Clair Obscur: Expedition 33’s developers claim it cost less than $10 million to make, and it had sold over 6 million copies by the end of 2025. That means the $50 game has brought in at least $300,000,000 before store tithes. That’s a 3000 percent profit, and these are the numbers from before the game won all the 2025 GOTY awards and the sales that will have resulted from that.
These are certainly stand-out examples from last year (although only some of them), but these are figures Ubisoft or EA would sell their grandchildren’s souls to see. The point is, I’m not talking out of my hat here about the potential of spending far less on a far smaller team.
© EAMany AA teams wouldn’t be interested in making a licensed game using someone else’s IP, and honestly, I wouldn’t want to trust a big-name publisher right now even if I were one who did. But many would! If you’re a small team with a $10 million project that didn’t catch fire, you’re in a very difficult place no matter how incredibly talented you might be.

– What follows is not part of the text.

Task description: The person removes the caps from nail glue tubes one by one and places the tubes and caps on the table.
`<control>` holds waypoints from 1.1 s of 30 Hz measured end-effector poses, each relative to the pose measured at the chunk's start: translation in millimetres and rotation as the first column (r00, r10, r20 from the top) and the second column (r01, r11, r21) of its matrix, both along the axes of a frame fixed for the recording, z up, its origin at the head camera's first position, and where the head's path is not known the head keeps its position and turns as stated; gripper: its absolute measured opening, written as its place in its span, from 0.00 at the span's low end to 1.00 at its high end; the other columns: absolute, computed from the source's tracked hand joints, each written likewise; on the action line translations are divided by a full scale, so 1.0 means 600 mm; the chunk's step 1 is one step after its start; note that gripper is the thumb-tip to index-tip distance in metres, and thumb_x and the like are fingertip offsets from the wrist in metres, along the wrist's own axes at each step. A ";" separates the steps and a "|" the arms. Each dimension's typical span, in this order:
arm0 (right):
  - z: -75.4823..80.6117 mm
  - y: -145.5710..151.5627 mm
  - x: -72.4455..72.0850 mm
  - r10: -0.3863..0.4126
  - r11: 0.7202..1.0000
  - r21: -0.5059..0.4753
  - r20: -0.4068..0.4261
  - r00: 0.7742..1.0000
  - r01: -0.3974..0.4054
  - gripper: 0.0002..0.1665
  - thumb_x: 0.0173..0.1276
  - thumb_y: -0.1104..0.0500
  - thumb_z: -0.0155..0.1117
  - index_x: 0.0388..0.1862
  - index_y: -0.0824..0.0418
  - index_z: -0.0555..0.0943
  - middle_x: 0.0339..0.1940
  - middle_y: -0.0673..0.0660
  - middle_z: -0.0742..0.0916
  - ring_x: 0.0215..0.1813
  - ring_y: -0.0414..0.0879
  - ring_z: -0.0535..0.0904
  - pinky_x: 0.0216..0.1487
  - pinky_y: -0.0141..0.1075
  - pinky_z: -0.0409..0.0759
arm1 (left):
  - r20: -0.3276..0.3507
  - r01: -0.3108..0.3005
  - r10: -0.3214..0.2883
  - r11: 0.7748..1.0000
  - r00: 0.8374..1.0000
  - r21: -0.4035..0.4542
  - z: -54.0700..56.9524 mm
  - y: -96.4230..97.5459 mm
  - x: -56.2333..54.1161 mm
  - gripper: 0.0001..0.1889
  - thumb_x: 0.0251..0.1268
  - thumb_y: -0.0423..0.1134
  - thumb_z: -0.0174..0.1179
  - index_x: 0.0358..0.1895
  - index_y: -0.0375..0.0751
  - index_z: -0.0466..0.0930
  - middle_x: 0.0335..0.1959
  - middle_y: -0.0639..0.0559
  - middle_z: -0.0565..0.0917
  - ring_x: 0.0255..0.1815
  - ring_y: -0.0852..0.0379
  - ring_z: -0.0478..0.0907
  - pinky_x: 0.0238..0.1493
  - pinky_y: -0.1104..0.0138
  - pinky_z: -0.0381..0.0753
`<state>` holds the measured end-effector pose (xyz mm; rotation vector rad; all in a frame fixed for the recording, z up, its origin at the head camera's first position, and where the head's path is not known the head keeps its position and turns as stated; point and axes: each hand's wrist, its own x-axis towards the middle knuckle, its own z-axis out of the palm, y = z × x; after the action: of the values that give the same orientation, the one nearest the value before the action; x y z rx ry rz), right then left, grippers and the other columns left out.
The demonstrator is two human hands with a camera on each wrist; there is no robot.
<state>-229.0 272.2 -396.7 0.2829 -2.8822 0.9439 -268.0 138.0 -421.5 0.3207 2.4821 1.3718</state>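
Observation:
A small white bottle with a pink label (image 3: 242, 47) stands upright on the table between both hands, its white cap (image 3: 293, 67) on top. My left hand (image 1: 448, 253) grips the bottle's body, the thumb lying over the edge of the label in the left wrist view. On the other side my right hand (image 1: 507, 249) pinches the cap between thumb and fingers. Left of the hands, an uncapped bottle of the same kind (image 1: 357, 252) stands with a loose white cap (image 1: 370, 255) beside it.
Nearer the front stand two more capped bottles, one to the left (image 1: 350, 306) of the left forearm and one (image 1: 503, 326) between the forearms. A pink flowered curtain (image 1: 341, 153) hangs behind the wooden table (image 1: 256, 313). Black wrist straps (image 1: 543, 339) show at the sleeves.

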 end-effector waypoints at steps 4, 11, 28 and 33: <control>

Many, many mid-size studios fold at that point, but what if there was the route of being trusted with the next Dead Space, or Legacy of Kain, or Sleeping Dogs, or Thief, or Trespasser, or Command & Conquer, or Titanfall, or Splinter Cell, or SSX, or Red Faction, or…
Maybe there’s some big, fatal flaw with this concept that would come to the surface on trying. But I’m really doubtful. The issue is the complete lack of ever trying! And honestly, in their crumbling, fire-sale-driven state, what does an Ubisoft or an EA have to lose?! There hasn’t been a Splinter Cell game since 2013, meaning for the last 13 years precisely $0 has been made on new Splinter Cell games. I realize that’s perhaps somewhat obvious, but it’s a really rather important point! A $10,000,000 Splinter Cell that “only” sells a million copies at $50 a pop: that’s a 500 percent profit. And even if it might seem like small change in a world where (very, very few) games bring in a billion dollars, it’s a heck of a lot more than $0.